Stemming in newLISP

Started by methodic, March 12, 2009, 09:14:19 AM

Previous topic - Next topic

methodic

Coded this real quick for a project I've been working on.


;; stemmer for newLISP, relies on the following code:
;; http://tartarus.org/~martin/PorterStemmer/c_thread_safe.txt
;;
;; download, rename to stemmer.c and compile with:
;; gcc -fPIC -c stemmer.c
;; gcc -shared -o libstemmer.so stemmer.o
;;
;; this way was faster than porting the cLISP one :)

(constant 'STEMLIB "/home/tony/wiki/libstemmer.so")

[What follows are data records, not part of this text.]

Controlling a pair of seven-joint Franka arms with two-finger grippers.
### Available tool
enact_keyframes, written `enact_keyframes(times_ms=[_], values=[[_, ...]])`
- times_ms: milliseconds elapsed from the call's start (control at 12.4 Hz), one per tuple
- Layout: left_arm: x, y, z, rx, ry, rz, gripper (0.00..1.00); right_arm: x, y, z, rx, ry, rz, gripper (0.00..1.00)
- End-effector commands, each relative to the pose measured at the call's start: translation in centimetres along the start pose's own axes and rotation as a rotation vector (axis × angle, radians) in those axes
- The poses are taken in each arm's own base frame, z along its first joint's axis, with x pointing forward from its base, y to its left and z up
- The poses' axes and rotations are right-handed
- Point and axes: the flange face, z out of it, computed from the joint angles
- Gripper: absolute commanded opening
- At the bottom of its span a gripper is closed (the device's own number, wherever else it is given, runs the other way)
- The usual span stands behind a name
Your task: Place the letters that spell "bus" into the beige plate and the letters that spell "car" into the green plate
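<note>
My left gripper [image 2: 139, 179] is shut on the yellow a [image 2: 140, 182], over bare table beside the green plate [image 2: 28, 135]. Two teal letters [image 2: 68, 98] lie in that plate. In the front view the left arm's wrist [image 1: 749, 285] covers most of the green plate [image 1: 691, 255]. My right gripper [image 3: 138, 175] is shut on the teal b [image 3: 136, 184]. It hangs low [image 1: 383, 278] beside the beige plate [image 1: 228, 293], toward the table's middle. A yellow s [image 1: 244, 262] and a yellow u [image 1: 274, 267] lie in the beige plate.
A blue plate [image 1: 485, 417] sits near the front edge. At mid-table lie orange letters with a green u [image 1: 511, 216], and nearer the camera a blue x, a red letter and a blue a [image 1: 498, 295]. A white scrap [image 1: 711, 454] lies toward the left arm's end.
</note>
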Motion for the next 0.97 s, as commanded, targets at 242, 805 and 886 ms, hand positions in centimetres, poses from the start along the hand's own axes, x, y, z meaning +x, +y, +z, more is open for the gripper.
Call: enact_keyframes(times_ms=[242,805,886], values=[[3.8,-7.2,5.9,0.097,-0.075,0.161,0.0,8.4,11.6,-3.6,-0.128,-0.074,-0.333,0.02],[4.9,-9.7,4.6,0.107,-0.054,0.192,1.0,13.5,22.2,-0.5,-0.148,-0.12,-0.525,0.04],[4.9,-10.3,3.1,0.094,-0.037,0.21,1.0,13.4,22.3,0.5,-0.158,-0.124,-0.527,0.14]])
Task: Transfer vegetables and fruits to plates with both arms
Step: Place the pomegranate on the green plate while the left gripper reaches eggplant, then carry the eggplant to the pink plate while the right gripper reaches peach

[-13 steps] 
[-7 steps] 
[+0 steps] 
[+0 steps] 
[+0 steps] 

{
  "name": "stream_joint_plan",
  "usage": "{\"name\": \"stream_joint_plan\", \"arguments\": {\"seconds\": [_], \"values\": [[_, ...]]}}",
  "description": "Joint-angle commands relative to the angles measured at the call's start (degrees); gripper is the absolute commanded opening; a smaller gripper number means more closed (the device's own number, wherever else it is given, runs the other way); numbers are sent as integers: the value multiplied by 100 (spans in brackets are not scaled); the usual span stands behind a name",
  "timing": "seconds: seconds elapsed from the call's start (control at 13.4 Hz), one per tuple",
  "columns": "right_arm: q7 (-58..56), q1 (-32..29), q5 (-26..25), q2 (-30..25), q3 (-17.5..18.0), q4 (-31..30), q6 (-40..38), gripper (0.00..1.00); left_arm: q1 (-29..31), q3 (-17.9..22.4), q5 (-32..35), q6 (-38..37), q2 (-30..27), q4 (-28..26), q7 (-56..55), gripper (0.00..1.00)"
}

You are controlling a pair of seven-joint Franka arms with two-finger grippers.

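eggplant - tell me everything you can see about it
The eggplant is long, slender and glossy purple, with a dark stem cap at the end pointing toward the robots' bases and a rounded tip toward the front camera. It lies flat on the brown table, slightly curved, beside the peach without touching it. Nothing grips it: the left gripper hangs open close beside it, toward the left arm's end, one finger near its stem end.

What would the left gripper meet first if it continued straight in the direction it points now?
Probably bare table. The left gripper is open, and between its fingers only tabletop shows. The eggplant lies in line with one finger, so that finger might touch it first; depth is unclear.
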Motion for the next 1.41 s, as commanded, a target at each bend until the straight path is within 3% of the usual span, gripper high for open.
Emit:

(import STEMLIB "create_stemmer")
(import STEMLIB "stem")
(import STEMLIB "free_stemmer")

(define (stemmer words)
  (set 'new_words '())

  (dolist (w words)
    (set 's (create_stemmer))
    (set 'len (stem s w (- (length w) 1) ))
    (free_stemmer s)

    (set 'n (slice w 0 (+ len 1)))
    (push n new_words -1)
  )
  new_words
)

(set 'sentence "Martin Scorsese directed the film Taxi Driver")
(set 'new_sentence (join (stemmer (parse sentence " ")) " "))

(println new_sentence)
(exit)


Quote[tony@lcars ~/wiki]$ ./stemmer.lsp

Martin Scorses direct the film Taxi Driver


Of course you can change this to be it's own context and such, I just wanted to show a quick example.